Problem:
Look through the records below for the line holding "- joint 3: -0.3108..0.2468". Write it out exactly, with each following line through the line holding "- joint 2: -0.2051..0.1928".

Data under study:
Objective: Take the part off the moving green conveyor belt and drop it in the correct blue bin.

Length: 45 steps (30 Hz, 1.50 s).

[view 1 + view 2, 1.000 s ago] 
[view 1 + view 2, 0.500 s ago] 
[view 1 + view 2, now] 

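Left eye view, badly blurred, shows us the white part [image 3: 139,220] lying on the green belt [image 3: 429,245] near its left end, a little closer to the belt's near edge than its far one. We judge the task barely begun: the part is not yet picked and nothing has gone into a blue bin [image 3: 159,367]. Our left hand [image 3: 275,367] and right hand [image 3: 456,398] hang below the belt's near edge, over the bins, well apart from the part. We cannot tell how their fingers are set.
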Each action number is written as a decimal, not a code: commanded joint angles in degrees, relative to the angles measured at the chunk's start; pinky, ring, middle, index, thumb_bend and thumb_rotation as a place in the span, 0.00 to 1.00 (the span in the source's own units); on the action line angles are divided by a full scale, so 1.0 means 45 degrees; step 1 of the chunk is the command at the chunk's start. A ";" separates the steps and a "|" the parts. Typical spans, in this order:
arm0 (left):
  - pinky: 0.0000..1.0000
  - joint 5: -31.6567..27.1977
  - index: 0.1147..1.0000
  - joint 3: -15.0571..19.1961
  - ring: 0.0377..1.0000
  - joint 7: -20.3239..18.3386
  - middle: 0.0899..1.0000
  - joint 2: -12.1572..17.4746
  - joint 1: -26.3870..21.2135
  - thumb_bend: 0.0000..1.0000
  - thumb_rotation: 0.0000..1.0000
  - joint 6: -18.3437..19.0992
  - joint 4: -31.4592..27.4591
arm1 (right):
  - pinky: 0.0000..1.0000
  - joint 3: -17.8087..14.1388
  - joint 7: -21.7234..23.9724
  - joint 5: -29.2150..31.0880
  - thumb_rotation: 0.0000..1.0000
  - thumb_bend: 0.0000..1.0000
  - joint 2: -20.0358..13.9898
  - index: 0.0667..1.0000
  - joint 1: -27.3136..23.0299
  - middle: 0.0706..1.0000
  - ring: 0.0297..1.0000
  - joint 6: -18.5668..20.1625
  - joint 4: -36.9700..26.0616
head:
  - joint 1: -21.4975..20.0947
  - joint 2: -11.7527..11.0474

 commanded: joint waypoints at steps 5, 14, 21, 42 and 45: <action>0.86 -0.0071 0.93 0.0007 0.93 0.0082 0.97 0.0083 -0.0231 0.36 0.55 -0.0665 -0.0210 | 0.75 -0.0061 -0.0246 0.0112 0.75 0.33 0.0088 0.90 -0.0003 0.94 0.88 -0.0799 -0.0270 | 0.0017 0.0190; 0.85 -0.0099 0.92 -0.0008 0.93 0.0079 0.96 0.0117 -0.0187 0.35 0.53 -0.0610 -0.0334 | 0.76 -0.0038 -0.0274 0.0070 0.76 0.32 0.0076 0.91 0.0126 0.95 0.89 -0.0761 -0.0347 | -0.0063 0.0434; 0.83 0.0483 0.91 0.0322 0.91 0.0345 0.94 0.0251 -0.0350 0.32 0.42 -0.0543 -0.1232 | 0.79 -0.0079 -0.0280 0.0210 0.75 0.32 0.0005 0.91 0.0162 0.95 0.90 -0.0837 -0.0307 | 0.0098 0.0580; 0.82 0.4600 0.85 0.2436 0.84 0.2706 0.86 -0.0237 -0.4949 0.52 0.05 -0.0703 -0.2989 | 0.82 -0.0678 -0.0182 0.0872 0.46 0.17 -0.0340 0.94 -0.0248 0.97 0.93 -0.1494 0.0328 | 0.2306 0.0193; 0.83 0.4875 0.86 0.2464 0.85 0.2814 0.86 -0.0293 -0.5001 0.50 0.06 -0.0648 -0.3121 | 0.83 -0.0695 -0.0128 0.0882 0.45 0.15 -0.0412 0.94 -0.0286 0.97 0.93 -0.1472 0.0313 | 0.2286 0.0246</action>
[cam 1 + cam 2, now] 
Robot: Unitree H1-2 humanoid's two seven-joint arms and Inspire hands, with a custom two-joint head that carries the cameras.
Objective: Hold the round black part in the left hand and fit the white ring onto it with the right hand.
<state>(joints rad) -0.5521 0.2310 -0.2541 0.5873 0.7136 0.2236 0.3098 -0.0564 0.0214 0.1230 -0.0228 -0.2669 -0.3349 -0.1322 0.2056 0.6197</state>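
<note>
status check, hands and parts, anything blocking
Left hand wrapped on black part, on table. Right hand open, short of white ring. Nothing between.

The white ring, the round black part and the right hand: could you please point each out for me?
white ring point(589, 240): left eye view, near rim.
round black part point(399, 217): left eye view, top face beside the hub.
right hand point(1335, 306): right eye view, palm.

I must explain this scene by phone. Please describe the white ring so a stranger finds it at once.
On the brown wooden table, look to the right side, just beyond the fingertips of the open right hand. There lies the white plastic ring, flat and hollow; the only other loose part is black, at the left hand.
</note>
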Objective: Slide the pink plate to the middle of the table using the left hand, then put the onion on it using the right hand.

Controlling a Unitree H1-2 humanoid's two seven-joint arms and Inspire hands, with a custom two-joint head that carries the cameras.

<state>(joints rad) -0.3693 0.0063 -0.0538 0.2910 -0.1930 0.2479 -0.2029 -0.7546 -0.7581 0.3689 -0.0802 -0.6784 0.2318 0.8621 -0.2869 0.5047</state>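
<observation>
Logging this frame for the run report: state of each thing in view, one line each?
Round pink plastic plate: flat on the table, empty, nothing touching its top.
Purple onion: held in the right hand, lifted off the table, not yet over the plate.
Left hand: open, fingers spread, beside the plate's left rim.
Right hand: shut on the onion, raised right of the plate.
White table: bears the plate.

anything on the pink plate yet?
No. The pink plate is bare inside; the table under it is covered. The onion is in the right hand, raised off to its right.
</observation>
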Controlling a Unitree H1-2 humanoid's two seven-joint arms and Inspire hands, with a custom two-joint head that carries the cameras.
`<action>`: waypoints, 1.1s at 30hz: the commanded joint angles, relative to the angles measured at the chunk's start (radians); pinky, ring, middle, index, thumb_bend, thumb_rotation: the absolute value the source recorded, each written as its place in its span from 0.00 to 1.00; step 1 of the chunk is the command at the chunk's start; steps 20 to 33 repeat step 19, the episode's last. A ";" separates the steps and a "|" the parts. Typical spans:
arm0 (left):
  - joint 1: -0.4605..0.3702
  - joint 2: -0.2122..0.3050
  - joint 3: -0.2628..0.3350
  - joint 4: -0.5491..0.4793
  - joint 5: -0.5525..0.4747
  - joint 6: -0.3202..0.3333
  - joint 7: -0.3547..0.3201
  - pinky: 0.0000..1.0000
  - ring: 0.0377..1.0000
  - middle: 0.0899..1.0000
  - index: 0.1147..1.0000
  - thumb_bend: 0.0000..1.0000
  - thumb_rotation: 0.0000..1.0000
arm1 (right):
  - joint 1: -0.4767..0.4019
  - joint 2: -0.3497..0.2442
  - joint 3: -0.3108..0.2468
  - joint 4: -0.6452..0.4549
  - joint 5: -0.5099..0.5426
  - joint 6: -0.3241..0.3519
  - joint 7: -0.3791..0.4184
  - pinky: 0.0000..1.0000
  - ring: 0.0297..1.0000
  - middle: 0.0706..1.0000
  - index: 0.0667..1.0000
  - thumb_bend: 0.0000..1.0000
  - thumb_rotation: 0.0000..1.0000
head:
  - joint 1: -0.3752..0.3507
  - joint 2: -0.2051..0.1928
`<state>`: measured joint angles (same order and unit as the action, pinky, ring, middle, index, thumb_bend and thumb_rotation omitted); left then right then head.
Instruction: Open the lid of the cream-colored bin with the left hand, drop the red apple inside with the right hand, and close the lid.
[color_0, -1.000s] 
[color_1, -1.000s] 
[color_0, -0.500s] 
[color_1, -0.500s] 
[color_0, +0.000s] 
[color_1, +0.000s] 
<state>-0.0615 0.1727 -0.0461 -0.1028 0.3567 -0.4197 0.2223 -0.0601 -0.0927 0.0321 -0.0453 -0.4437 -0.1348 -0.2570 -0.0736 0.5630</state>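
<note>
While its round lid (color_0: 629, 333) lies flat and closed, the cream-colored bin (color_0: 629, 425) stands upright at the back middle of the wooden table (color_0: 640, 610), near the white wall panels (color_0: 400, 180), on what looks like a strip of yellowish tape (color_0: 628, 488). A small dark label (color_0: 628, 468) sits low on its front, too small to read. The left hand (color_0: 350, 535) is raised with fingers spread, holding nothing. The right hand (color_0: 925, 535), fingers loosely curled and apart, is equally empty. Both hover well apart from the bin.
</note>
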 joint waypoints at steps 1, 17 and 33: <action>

Finished exercise:
  - joint 3: -0.3108..0.2468
  - joint 4: -0.6452..0.4549
  - joint 5: -0.5099..0.5426
  - joint 6: -0.3241..0.3519
  - joint 7: -0.3791..0.4184
  - pinky: 0.0000..1.0000
  - ring: 0.0297..1.0000
  - middle: 0.0706..1.0000
  - index: 0.0667..1.0000
  - thumb_bend: 0.0000..1.0000
  - thumb_rotation: 0.0000..1.0000
head:
  - joint 1: -0.3752..0.3507
  - joint 2: -0.2051..0.1928

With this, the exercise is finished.